An anonymous reader writes "Google's security research database has after a 90 day timeout automatically undisclosed a Windows 8.1 vulnerability which Microsoft hasn't yet patched. By design the system call NtApphelpCacheControl() in ahcache.sys allows application compatibility data to be cached for quick reuse when new processes are created. A normal user can query the cache but cannot add new cached entries as the operation is restricted to administrators. This is checked in the function AhcVerifyAdminContext(). Long story short, the aforementioned function has a vulnerability where it doesn't correctly check the impersonation token of the caller to determine if the user is an administrator. It hasn't been fully verified if Windows 7 is vulnerable. For a passer-by it is also hard to tell whether Microsoft has even reviewed the issue reported by the Google researcher. The database has already one worried comment saying that automatically revealing a vulnerability just like that might be a bad idea."

A victim of applications and history

[Junta]

This seems to come out of the peculiar microsoft feature of being able to be an administrator user but without administrator privilege most of the time except when needed, and a lot of work to make this escalation happen in an non-intrusive fashion or be faked depending on context. It's a really complicated beast that no other platform tries to do.

MS up to and including XP (excluding the DOS based family) basically had the same as everyone else, you either were an administrator or you weren't, with facilities to 'runas' an elevated user to handle as-needed. The problem being they had tons of software from the DOS based system failing to use the right section of the registry and filesystem, requiring people to go through pains to run as administrator to run a lot of applications. This meant that most XP users just logged in as administrator.

To mitigate it, they embarked upon crafting this fairly complex thing to make running as administrator user safer most of the time. It's funny because at the same time they started doing more and more to allow even poorly designed DOS-era software to run without administrator. They create union mounts to make an application think it can write to it's application directory even when it cannot (and do sillier things like make 'system32' a different directory depending on whether a 32 or 64 bit application is looking). I do the atypical usage of a non-administrator user full time with UAC prompts nagging me about passwords if needed, and nowadays it doesn't nag any more than sudo does in a modern linux desktop. If I understand this behavior correctly, this usage model might be immune to this risk factor.
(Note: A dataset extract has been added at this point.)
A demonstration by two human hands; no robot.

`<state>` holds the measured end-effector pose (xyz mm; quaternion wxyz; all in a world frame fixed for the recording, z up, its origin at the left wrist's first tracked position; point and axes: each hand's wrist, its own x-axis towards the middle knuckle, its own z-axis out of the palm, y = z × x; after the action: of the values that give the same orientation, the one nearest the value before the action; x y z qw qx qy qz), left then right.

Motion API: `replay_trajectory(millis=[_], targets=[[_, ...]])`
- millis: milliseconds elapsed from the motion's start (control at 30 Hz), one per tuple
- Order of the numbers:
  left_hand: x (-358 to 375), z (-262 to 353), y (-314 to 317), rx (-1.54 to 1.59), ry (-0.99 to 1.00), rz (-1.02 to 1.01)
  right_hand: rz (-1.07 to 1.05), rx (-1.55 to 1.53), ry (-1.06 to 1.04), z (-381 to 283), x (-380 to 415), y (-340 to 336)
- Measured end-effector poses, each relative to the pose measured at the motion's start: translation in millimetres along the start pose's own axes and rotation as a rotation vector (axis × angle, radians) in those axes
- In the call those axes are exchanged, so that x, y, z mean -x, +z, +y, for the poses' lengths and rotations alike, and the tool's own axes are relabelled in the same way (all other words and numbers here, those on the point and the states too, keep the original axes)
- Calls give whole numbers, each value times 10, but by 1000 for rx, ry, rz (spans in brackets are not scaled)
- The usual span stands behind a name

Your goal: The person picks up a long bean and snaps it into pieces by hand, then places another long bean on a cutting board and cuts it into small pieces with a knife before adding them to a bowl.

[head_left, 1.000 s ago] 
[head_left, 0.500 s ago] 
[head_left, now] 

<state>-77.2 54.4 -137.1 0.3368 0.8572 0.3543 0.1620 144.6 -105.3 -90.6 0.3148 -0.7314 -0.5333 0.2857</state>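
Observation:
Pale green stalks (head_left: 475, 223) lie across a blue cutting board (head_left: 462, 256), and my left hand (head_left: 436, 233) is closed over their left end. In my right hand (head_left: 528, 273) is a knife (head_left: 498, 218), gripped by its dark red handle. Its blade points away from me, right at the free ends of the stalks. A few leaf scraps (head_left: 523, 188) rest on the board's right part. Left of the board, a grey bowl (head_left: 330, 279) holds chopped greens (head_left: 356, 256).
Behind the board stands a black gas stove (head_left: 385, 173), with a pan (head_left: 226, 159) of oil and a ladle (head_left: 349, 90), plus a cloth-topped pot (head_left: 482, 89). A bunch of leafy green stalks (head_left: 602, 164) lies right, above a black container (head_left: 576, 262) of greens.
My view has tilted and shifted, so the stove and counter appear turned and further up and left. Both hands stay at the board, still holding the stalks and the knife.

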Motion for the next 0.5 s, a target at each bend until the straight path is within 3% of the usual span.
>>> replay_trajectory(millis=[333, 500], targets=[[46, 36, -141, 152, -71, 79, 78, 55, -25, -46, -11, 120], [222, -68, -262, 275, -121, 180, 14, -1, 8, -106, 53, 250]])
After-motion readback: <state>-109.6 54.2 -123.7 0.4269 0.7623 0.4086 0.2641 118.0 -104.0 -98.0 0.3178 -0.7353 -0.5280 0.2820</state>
Re:A victim of applications and history

[ceoyoyo]

You should type "man sudo" sometime.

Re:Poor choices to use proprietary cause this!

[plover]

Let's see how that plays out in the Open Source world:
Step 0: discover exploitable vulnerability in Linux kernel random number generator.
Step 1: send a private message to Linus Torvalds saying you've found a vulnerability
Step 2: endure a private tirade of racist and misogynistic abuse about how stupid you are in not recognizing this as not-a-bug
Step 3: publicly post details of exploit
Step 4: endure a public tirade of racist and misogynistic abuse about how irresponsible you are for not disclosing this privately
Step 5: wait for it ...
Step 6: enjoy your now-patched system.

I'm sure I missed an unpleasant step somewhere in the above, but it should be enough to acknowledge that Open Source isn't always the perfect solution we imagine it to be.

Re:Let's be honest

[gatkinso]

For a long time I thought that... then I actually tried Windows 8.1.

It is not bad actually, and far better than 7 in every way that I can tell.

Re:Ha ha ha

[nobuddy]

People used to wait on Microsoft to fix before revealing. As a result, Microsoft didn't bother to fix anything until it became a problem in the wild.
Once people started giving deadlines and sticking to them, Microsoft's patch response time became orders of magnitude faster. Simply put, they will do ONLY what they are forced to do.